Campanula rotundifolia, the harebell, Scottish bluebell, or bluebell of Scotland, is a species of flowering plant in the bellflower family Campanulaceae.[2] This herbaceous perennial is found throughout the temperate regions of the northern hemisphere. In Scotland, it is often known simply as bluebell. It is the floral emblem of Sweden where it is known as small bluebell.[3] It produces its violet-blue, bell-shaped flowers in late summer and autumn.

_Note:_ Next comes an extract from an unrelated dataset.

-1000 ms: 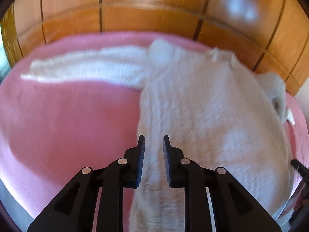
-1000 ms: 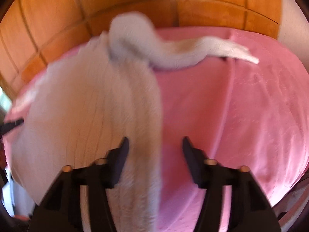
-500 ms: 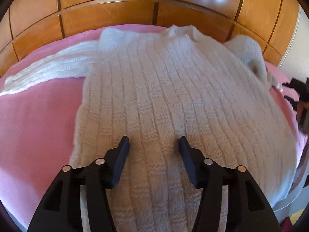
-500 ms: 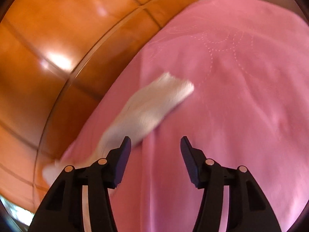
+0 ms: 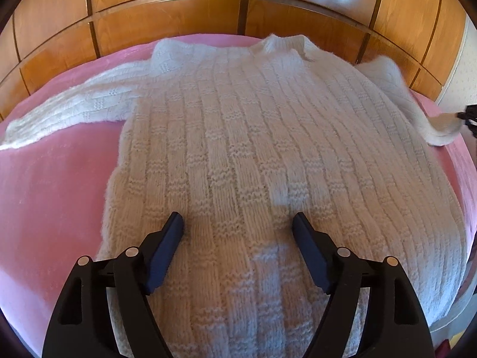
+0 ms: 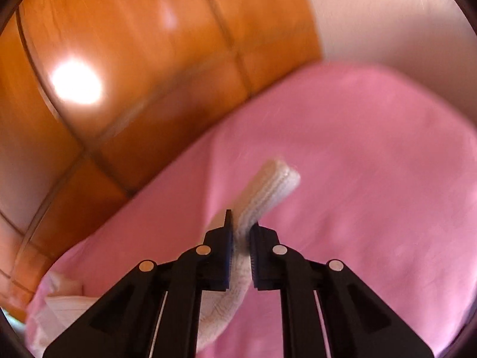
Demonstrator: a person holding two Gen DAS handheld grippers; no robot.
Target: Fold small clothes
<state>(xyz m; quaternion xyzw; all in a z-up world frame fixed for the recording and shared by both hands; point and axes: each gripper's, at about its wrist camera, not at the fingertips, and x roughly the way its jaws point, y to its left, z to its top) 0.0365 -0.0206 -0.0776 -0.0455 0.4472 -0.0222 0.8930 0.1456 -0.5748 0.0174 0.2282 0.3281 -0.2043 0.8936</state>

The Latin specific epithet rotundifolia means "round leaved".[4] However, not all leaves are round in shape. Middle stem-leaves are linear.[5]: 707 

Description[edit]

Campanula rotundifolia is a slender, prostrate to erect herbaceous perennial, spreading by seed and rhizomes. The basal leaves are long-stalked, rounded to heart-shaped, usually slightly toothed, with prominent hydathodes, and often wither early. Leaves on the flowering stems are long and narrow and the upper ones are unstemmed.[6] The inflorescence is a panicle or raceme, with 1 to many flowers borne on very slender pedicels. The flowers usually have five (occasionally 4, 6 or 7) pale to mid violet-blue petals fused together into a bell shape, about 12–30 mm (15321+316 in) long and five long, pointed green sepals behind them. Plants with pale pink or white flowers may also occur.[6] The petal lobes are triangular and curve outwards. The seeds are produced in a capsule about 3–4 mm (18532 in) diameter and are released by pores at the base of the capsule. Seedlings are minute, but established plants can compete with tall grass. As with many other Campanula species, all parts of the plant exude white latex when injured or broken.

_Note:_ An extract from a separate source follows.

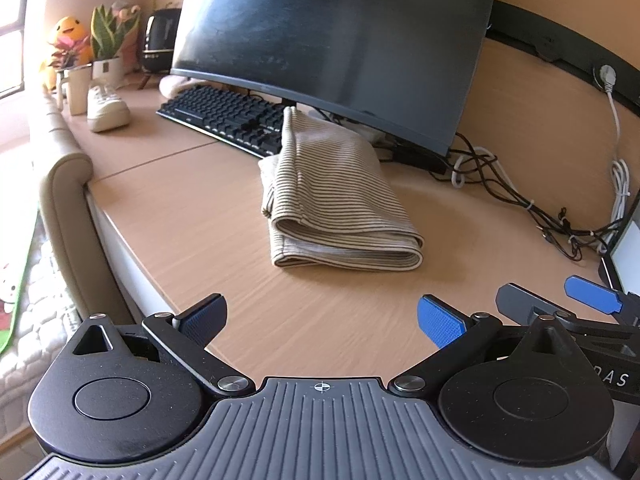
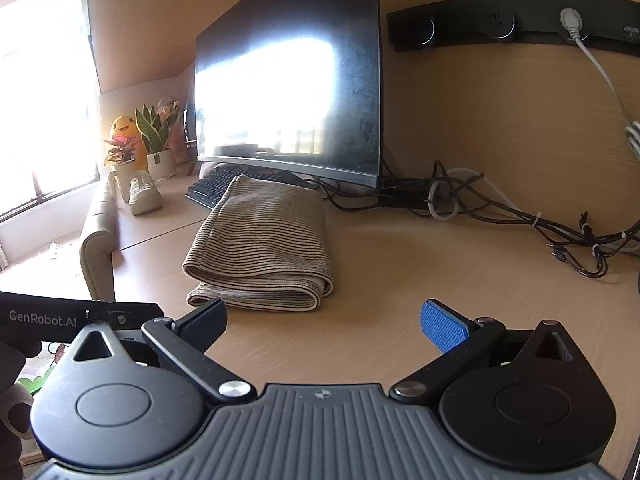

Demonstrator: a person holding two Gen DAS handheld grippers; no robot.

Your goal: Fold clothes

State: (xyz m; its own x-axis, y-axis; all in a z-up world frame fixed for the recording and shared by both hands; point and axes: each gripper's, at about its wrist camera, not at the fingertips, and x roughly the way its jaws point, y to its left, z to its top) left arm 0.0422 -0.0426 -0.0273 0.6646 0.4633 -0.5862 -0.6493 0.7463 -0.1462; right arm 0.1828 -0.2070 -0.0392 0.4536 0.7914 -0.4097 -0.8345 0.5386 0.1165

The flowering period is long and varies by location. In the British Isles, harebell flowers from July to November.[6][7]: 250 [8] In Missouri, it flowers from May to August;[9] in Minnesota, from June to October.[10] The flowers are pollinated by bees, but can self-pollinate.

Taxonomy[edit]

Campanula rotundifolia was first formally described in 1753 by Carl Linnaeus. As of November 2019, no varieties or subspecies of Campanula rotundifolia are accepted in Plants of the World Online.[11] Several species have been previously described as varieties or subspecies of C. rotundifolia:

While it is now commonly known as harebell or bluebell, it was historically known by several other names including blawort, hair-bell, lady's thimble, witch's bells, and witch's thimbles.[12][13]

Elsewhere in Britain, "bluebell" refers to Hyacinthoides non-scripta, and in North America, "bluebell" typically refers to species in the genus Mertensia, such as Mertensia virginica (Virginia bluebells).

Distribution and habitat[edit]

Campanula rotundifolia occurs from Spitzbergen,[6] extending in mainland Europe from northernmost Scandinavia to the Pyrenees and the French Mediterranean coast.[14] It also occurs on the southern coasts of Greenland, on Iceland and on southern Novaya Zemlya.[14] It is not found in Canada[2] (see other Campanula species, such as Campanula alaskana).[15]

It occurs as tetraploid or hexaploid populations in Britain and Ireland, but diploids occur widely in continental Europe.[16] In Britain, the tetraploid population has an easterly distribution and the hexaploid population a westerly distribution, and very little mixing occurs at the range boundaries.[6]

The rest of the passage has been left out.